You choose the word $z = (ab)^3a^k(ba)^3$. How does this word look like? It is impossible to tell, since we don't know what the value of $k$ is. Let's therefore take $k = 3$, that is, we are looking at the word $z = (ab)^3(ba)^3 = abababbababa$.

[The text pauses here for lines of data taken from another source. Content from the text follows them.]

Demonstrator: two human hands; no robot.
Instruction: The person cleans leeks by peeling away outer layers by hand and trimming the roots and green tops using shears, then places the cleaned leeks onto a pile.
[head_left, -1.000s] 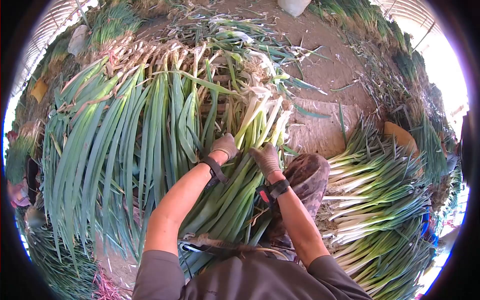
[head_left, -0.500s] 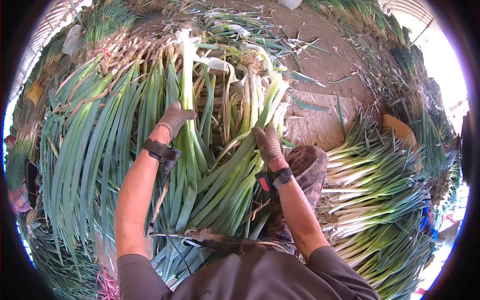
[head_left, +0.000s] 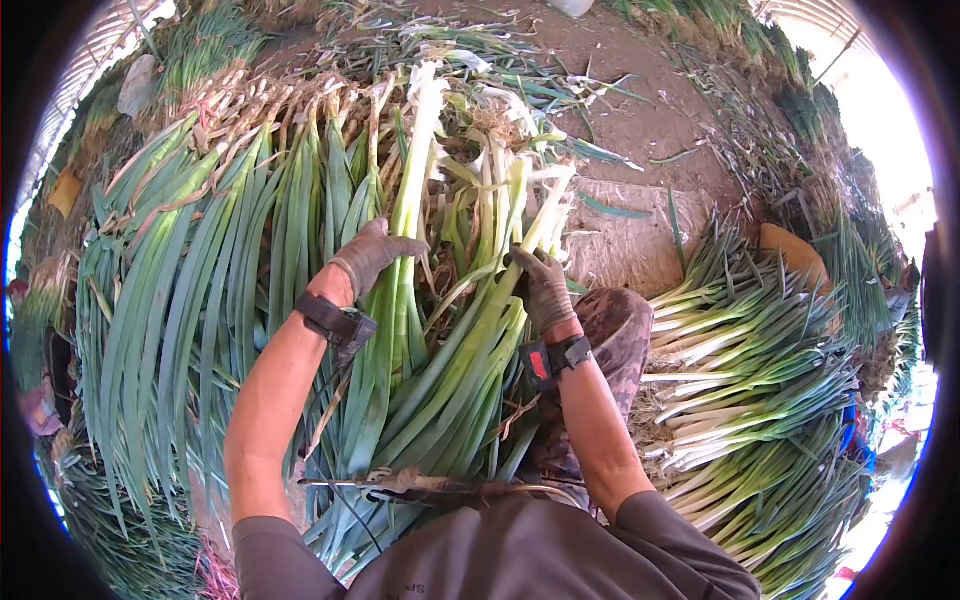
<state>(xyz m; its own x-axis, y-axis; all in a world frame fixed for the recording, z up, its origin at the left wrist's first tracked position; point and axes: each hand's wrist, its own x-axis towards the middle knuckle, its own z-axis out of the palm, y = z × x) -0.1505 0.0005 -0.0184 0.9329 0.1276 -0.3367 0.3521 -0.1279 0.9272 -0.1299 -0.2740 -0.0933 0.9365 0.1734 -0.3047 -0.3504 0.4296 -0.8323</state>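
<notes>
My left hand [head_left: 378, 254], in a worn glove, is closed around a thick green onion [head_left: 416, 165] with its white end pointing away from me. To the right, my gloved right hand [head_left: 545, 285] grips another green onion [head_left: 548, 215], slanted with its leaves toward my lap. Between the hands lie more green onions [head_left: 490, 205], some with dry, peeling outer leaves. Under my left forearm and further left spreads a wide row of unpeeled green onions [head_left: 215, 250], roots at the far side.
A pile of green onions with clean white stems [head_left: 720, 400] lies right of my knee [head_left: 615, 330]. A flat board [head_left: 640, 240] rests on the soil. Across my lap is a thin-nozzled tool [head_left: 430, 484]. Leaf scraps [head_left: 470, 50] litter the ground ahead.
My left hand has shifted right with its green onion, whose white end now stands further right. My right hand has barely moved, while the green onion's white end beside it is more exposed.
</notes>
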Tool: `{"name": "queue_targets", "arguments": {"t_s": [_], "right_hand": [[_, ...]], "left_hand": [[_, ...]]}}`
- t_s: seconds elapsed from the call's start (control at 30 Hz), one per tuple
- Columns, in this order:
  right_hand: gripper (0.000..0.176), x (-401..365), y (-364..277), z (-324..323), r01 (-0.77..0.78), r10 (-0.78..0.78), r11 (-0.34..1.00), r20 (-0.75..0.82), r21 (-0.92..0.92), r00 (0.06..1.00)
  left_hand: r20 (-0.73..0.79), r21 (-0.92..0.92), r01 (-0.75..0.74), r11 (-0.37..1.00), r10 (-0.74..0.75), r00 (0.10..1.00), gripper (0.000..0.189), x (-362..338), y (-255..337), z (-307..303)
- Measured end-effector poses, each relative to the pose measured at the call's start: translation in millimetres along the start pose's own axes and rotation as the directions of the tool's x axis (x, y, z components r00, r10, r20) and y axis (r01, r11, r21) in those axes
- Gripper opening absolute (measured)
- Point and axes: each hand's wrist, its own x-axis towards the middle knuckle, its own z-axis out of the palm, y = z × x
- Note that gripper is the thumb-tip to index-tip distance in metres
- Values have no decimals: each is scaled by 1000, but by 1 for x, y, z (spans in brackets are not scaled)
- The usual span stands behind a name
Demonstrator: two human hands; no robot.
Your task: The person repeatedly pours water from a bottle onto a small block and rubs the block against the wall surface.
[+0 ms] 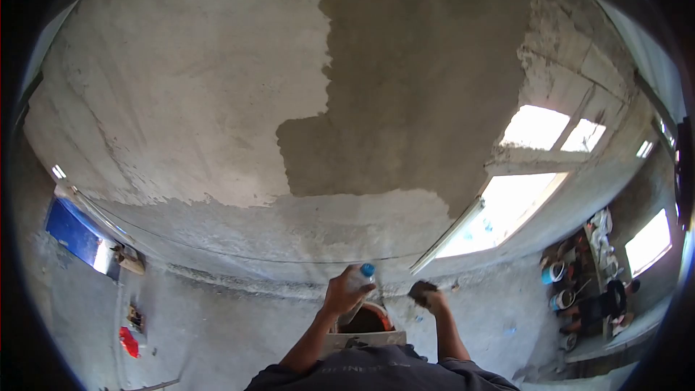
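My left hand (343,292) is raised and closed around a clear plastic bottle with a blue cap (367,271). My right hand (432,298) is up beside it, gripping a small dark lump-like object (420,289) that I cannot identify. Just below and between my hands sits a bucket with an orange rim (378,309), with a pale flat board (387,336) in front of it. Both forearms reach up from my dark shirt at the bottom edge.
A dark wet plaster patch (413,80) covers part of the lighter grey surface (181,80) overhead. Bright window openings (510,206) lie to the right. A person (604,304) crouches among buckets (556,272) at far right. A blue panel (72,232) and a red object (129,341) are at left.
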Motion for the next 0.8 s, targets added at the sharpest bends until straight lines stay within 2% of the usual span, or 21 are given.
{"name": "queue_targets", "arguments": {"t_s": [0.03, 0.07, 0.1, 0.13, 0.17, 0.2, 0.23, 0.3, 0.33, 0.37, 0.4, 0.43, 0.47, 0.5, 0.53, 0.57, 0.6, 0.63, 0.7, 0.73, 0.8], "right_hand": [[23, -7, -5, 2, 40, -34, 949, 25, -313, 999], [21, -5, -17, 8, 16, -66, 685, -40, -729, 997], [20, -1, -30, 15, -53, -126, 260, -88, -964, 988], [26, -5, -45, 26, 68, -254, 290, -8, -955, 967], [26, 6, -63, 36, 77, -275, 283, -4, -956, 961], [29, 18, -81, 45, 159, -106, 777, 122, -609, 987], [32, 29, -101, 55, 51, -31, 997, 326, -53, 945], [36, 64, -161, 84, 120, -180, 979, 416, 165, 891], [33, 38, -216, 122, 233, -273, 961, 383, 149, 883], [32, 51, -259, 146, 484, -464, 875, 345, 32, 816], [32, 9, -313, 184, 593, -538, 795, 303, -126, 786], [31, -42, -364, 220, 721, -647, 652, 323, -236, 691], [31, -20, -404, 235, 838, -897, 87, 324, -539, 301], [30, -40, -444, 263, 799, -945, -237, 323, -553, -57], [25, -40, -482, 287, 681, -952, -302, 252, -667, -176], [29, -83, -521, 308, 601, -903, -427, 359, -676, -238], [43, -93, -558, 330, 543, -831, -549, 344, -636, -438], [56, -126, -577, 350, 553, -845, -529, 341, -644, -412], [58, -126, -628, 384, 374, -587, -762, 319, -529, -744], [58, -114, -645, 399, 378, -589, -761, 319, -527, -743], [57, -76, -657, 420, 183, -525, -792, 496, -583, -692]], "left_hand": [[-21, -5, 40, 999, -40, 999, 54, -7, -1, 0], [-31, -21, 31, 999, -32, 999, 54, -13, -2, 0], [-63, -4, 26, 1000, -26, 998, 55, -19, -3, 1], [-98, 18, 15, 1000, -13, 995, 56, -20, -6, -1], [-110, 12, -4, 1000, 5, 994, 56, -22, -11, -1], [-133, 13, 15, 1000, -13, 991, 56, -27, -17, 0], [-154, 14, 38, 999, -35, 987, 56, -31, -21, 0], [-177, -2, 74, 997, -73, 981, 55, -38, -19, -6], [-194, -11, 118, 993, -118, 974, 54, -40, -18, -8], [-197, -17, 113, 993, -114, 974, 54, -43, -18, -10], [-222, -33, 139, 990, -143, 965, 53, -45, -19, -12], [-246, -47, 167, 985, -174, 954, 53, -48, -21, -14], [-248, -48, 167, 985, -174, 953, 53, -50, -26, -16], [-271, -52, 166, 985, -174, 947, 53, -53, -31, -16], [-294, -56, 166, 985, -175, 940, 53, -54, -34, -18], [-301, -54, 166, 985, -175, 938, 53, -55, -32, -21], [-319, -24, 169, 985, -168, 933, 52, -57, -28, -26], [-337, 7, 174, 985, -162, 928, 51, -57, -26, -29], [-369, 16, 169, 985, -152, 917, 51, -60, -42, -28], [-393, 23, 161, 987, -140, 909, 51, -62, -49, -27], [-403, 8, 172, 985, -154, 902, 51, -66, -54, -29]]}}
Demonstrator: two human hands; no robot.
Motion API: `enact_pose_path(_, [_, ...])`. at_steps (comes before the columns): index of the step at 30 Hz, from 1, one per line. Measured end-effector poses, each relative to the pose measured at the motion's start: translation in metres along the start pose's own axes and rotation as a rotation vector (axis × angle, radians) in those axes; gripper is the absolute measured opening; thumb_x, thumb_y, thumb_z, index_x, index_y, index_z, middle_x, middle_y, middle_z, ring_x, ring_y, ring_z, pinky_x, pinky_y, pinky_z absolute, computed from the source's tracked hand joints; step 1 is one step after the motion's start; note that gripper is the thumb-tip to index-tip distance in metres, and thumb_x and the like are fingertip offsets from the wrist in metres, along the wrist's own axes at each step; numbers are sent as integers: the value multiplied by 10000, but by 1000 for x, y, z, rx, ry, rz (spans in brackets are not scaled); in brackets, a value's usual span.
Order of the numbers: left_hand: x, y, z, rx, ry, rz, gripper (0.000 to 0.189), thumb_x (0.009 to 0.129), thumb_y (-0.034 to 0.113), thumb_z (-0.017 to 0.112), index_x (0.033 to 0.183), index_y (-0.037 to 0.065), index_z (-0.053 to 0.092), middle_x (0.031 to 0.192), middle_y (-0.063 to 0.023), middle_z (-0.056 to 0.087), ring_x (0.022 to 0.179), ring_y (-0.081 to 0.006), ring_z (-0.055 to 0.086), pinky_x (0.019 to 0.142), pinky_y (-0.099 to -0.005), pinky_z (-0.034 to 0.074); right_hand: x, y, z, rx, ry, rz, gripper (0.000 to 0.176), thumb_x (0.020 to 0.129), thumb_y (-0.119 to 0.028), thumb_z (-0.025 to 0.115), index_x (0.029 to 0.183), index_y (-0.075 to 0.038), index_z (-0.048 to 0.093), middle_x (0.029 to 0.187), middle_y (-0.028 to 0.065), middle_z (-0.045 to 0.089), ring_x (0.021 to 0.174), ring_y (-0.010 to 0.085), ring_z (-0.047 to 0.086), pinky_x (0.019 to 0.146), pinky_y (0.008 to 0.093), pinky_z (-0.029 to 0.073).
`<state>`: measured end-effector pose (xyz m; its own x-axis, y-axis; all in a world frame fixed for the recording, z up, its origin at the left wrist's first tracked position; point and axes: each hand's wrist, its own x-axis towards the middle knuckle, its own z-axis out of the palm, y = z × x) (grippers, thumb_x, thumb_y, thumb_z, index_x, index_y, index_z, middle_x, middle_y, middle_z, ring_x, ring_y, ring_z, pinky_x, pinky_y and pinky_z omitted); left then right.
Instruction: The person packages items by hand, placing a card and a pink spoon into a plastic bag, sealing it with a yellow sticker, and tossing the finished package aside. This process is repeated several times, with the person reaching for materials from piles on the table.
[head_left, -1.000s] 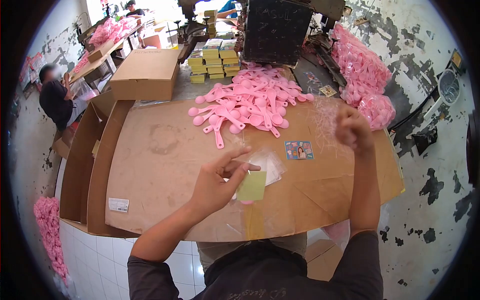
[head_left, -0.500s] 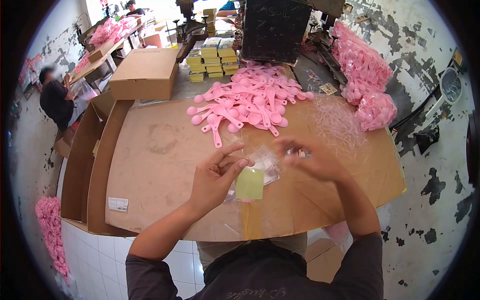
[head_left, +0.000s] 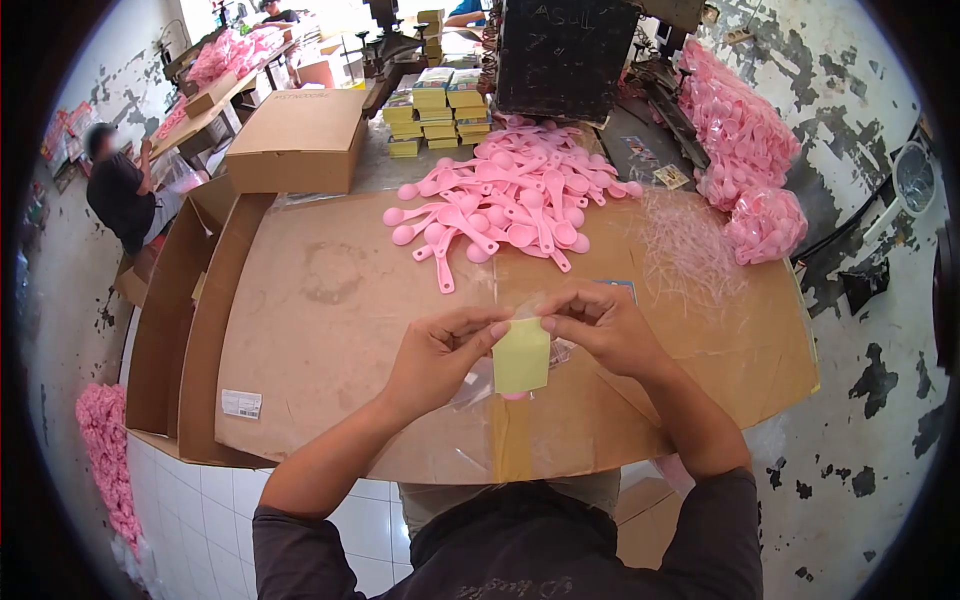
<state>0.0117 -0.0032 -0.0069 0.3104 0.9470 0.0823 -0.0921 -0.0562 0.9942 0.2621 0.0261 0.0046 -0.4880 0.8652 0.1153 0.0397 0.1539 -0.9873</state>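
Both hands meet over the middle of the cardboard-covered table. My left hand (head_left: 440,352) pinches the upper left corner of a small clear plastic bag with a pale yellow-green card (head_left: 521,358) in it. My right hand (head_left: 607,328) has thumb and fingers closed on the bag's upper right corner. A bit of pink shows just below the card; its shape is mostly hidden. Beneath the hands lie clear plastic bags (head_left: 474,388), partly covered. Beyond them a heap of pink measuring spoons (head_left: 520,195) spreads over the table.
Thin clear plastic strips (head_left: 695,245) lie at the right, near bagged pink spoons (head_left: 765,225). Stacked cards (head_left: 435,105) and a closed carton (head_left: 297,140) stand at the back. An open carton (head_left: 165,330) flanks the left edge. A co-worker (head_left: 120,190) sits at far left.
My right hand has moved left and down and now grips the bag's upper right corner beside my left hand. The bag with the card has shifted slightly right in the view.
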Motion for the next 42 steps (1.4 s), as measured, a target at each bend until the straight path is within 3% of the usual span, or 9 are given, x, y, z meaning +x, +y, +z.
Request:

Next, we are given a decomposition $abababbababa = uvw$, where $|uv| \leq 3$ and $v \neq \epsilon$. There are six possibilities:

  1. $u = \epsilon$, $v = a$, $w = bababbababa$.
  2. $u = \epsilon$, $v = ab$, $w = ababbababa$.
  3. $u = \epsilon$, $v = aba$, $w = babbababa$.
  4. $u = a$, $v = b$, $w = ababbababa$.
  5. $u = a$, $v = ba$, $w = babbababa$.
  6. $u = ab$, $v = a$, $w = babbababa$.

You need to be able to handle all of them. There are four different cases: $v \in (ab)^*$, $v \in (ba)^*$, $v \in a(ba)^*$, $v \in b(ab)^*$. For each of them, you need to find a value of $i$ so that $uv^iw \notin L_2$. When showing that $uv^iw \notin L_2$, you have to show that there are no $n \geq 0$ and $k < 3$ such that $uv^iw = (ab)^n a^k (ba)^n$.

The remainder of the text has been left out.